La doctora Milagros Casado, directora de Rehabilitación de la Clínica Universidad de Navarra de Pamplona, añade la reiteración de los impactos que se suceden en la cancha como otro factor clave. “La lesión de Rudy puede ser consecuencia tanto de la articulación, que ha sufrido impactos a lo largo del tiempo, como de la deshidratación o pérdida de altura de los discos intervertebrales,”, apunta.

Fernández no es el único jugador de baloncesto de cierto prestigio que ha tenido que batallar contra su espalda. También le sucedió, por ejemplo, a Larry Bird. En Badalona todavía recuerdan la manera en la que el alero de Indiana seguía los partidos del Dream Team estadounidense durante el torneo olímpico de 1992: tumbado boca abajo junto al banquillo yankee.

“Los baloncestistas son personas altas, hacen hiperextensión de columna lumbar cuando tiran a canasta o hacen mates y, si no tienen unos buenos abdominales, esa hiperextensión provoca una sobrecarga”, asevera el doctor Fernández Jaén.

“En la lumbalgia influyen varios aspectos: los impactos, la morfología de la columna vertebral, la predisposición de la persona o del deportista, la manera de moverse o de jugar, sus antecedentes...”, completa la doctora Casado.

Prevención y futuro

La incidencia de la lesión se previene “teniendo una buena preparación física, corrigiendo el gesto técnico y haciendo ejercicios de compensación”, como propone el doctor Fernández Jaén.

Y es que la “estabilidad central”, como afirma el fisioterapeuta Miguel Moreno, es “lo más importante en un deportista”. “Permite soportar el desplazamiento de otro compañero o caer tras un rebote y salir al contraataque, por ejemplo”, añade.

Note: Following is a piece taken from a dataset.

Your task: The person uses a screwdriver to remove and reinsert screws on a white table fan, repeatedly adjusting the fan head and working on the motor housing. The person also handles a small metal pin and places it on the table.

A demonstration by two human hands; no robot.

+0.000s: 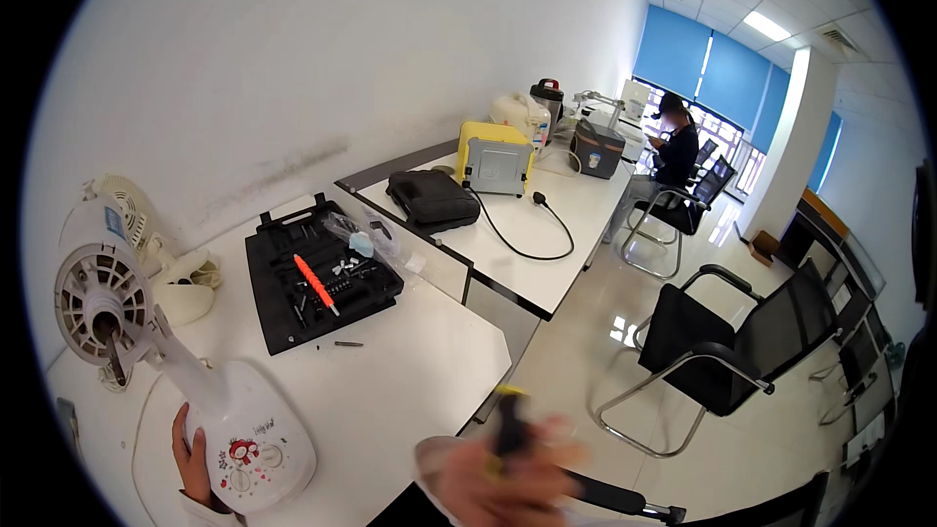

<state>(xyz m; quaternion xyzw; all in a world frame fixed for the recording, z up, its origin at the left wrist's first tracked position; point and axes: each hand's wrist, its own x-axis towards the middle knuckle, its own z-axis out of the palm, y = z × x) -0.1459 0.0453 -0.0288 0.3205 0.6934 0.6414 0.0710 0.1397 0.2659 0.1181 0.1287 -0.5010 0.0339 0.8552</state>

De ahí que los problemas de espalda de Rudy Fernández hayan causado tanta preocupación en el Real Madrid desde que regresó de Estados Unidos. “El que tiene una lumbalgia sin más, la pasa y punto. Es cuestión de tener un poco de control sobre la musculatura. El apoyo de un fisioterapeuta ayuda a que disminuyan notablemente los síntomas y a que la lesión se cure. Sin embargo, si la lumbalgia es crónica, hay que ser muy minuciosos en su estudio”, cuenta la doctora Casado.

“Hay que identificar la causa que ha provocado la sobrecarga, corregir la repetición del gesto deportivo y realizar todas las técnicas de potenciación, estiramiento y fisioterapia para mejorar esa biomecánica. Si la espalda no mejora, quedan los corsés, las infiltraciones y, en el último caso, la cirugía”, opina el doctor Fernández Jaén.

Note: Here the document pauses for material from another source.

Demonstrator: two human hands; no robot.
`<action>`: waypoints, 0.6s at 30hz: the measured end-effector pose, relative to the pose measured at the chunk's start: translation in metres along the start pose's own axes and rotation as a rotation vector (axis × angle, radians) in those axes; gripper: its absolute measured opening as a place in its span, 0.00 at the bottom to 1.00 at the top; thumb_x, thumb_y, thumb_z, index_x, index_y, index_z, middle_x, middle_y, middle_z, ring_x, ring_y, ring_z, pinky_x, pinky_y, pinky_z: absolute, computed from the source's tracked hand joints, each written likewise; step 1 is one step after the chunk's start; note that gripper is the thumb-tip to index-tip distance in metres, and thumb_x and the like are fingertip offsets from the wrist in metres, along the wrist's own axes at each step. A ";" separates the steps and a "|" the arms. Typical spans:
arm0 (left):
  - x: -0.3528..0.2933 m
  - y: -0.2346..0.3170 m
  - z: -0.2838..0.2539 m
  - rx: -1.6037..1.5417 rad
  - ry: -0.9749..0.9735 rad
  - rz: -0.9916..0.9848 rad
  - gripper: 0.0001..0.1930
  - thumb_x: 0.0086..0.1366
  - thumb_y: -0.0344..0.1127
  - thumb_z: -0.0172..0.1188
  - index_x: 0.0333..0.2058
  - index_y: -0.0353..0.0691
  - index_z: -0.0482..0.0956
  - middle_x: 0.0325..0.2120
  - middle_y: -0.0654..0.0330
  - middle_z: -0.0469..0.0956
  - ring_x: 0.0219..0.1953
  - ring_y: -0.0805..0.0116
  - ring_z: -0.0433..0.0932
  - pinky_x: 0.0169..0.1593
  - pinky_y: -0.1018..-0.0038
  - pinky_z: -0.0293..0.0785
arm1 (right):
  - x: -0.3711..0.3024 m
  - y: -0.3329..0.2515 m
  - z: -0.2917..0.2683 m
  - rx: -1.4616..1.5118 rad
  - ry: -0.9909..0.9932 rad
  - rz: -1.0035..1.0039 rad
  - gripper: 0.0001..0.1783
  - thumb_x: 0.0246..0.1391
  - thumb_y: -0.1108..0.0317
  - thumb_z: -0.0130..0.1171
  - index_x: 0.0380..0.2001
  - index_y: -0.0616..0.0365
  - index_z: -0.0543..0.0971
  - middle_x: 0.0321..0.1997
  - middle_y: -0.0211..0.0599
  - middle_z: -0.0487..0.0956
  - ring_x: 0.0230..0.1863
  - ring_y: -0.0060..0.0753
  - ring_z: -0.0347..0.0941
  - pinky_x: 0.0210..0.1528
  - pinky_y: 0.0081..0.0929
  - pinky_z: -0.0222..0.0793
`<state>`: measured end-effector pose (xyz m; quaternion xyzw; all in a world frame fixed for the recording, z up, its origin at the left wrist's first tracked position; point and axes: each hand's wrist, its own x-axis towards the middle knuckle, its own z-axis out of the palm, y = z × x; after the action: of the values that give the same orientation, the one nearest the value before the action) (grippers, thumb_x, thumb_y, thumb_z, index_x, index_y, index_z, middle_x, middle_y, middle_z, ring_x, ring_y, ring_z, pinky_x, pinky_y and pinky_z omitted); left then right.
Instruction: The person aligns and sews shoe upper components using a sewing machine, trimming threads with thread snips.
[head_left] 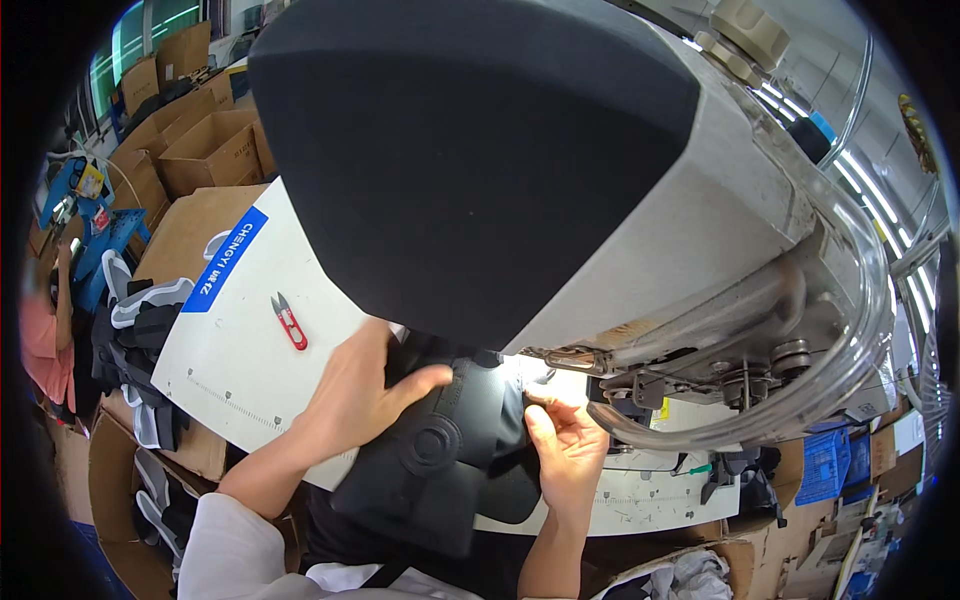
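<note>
A black moulded piece (408, 493) with a raised round ring lies tilted under the sewing machine (480, 180), over the near edge of the white table. My left hand (352, 392) grips its left side, thumb stretched across the top; the machine's black cover partly hides the other fingers. At the right side of the piece, by the bright sewing area, my right hand (568, 440) is closed in a pinch on its edge. The needle itself is hidden behind the machine head. Red-handled thread snips (289, 322) lie on the table, left of my left hand.
The white table (235, 365) carries a printed scale. Cardboard boxes (210, 150) and black-and-grey pieces (150, 310) stand at the left, near a person in a pink top (50, 345). A clear curved tube (740, 430) rings the machine's right side; blue crates (825, 465) stand beyond.
</note>
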<state>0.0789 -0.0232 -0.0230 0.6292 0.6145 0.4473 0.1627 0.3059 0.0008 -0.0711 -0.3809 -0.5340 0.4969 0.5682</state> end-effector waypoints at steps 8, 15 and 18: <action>-0.032 0.051 -0.033 0.208 -0.817 0.703 0.43 0.48 0.62 0.67 0.63 0.61 0.64 0.67 0.60 0.56 0.69 0.36 0.45 0.59 0.29 0.48 | -0.030 0.000 0.003 0.019 -0.055 -0.015 0.12 0.61 0.76 0.55 0.48 0.62 0.73 0.42 0.36 0.80 0.38 0.17 0.72 0.41 0.15 0.66; -0.034 0.046 -0.039 -0.068 -0.749 0.505 0.28 0.42 0.23 0.62 0.46 0.47 0.75 0.59 0.59 0.66 0.69 0.44 0.52 0.65 0.37 0.50 | -0.020 -0.040 -0.003 -0.590 -0.180 -0.411 0.10 0.55 0.81 0.56 0.37 0.60 0.83 0.24 0.36 0.75 0.20 0.24 0.64 0.24 0.21 0.60; -0.047 0.045 -0.029 -0.312 -0.560 0.438 0.18 0.46 0.19 0.60 0.39 0.38 0.78 0.47 0.56 0.78 0.60 0.54 0.71 0.66 0.52 0.60 | -0.019 -0.043 -0.010 -0.817 -0.299 -0.447 0.12 0.54 0.78 0.57 0.38 0.49 0.84 0.20 0.37 0.65 0.19 0.37 0.64 0.23 0.29 0.58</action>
<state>0.0922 -0.0849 0.0094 0.8109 0.3219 0.3706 0.3185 0.3234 -0.0264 -0.0359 -0.3734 -0.8296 0.1619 0.3822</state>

Miguel Moreno es aún más rotundo al respecto del calvario lumbar de Rudy: “Es algo que le va a acompañar durante toda su vida deportiva. Probablemente hasta que no se retire y deje de tener estos impactos importantes sobre la columna, no acabará de estar bien”, reconoce el presidente de la Asociación Española de Fisioterapeutas del Deporte.

El de Rudy Fernández es un problema crítico no sólo en el deporte, sino también entre la población en general. “Entre el 20 y el 35% de deportistas tienen lumbalgia, pero en el mundo laboral también es muy frecuente. Creo que es la segunda causa de baja después de la gripe”, reconoce el doctor Fernández Jaén.

Por tanto, todo parece indicar que la dolencia del número '5' del Real Madrid no habrá dicho su última palabra aunque el jugador regrese a la actividad en unos meses. “Otras lesiones te pueden molestar más o menos, pero aprietas los dientes, aguantas en el partido y aunque sea te tiras tres días sin poder moverte. De la espalda nunca te olvidas, siempre está”, sentencia Moreno.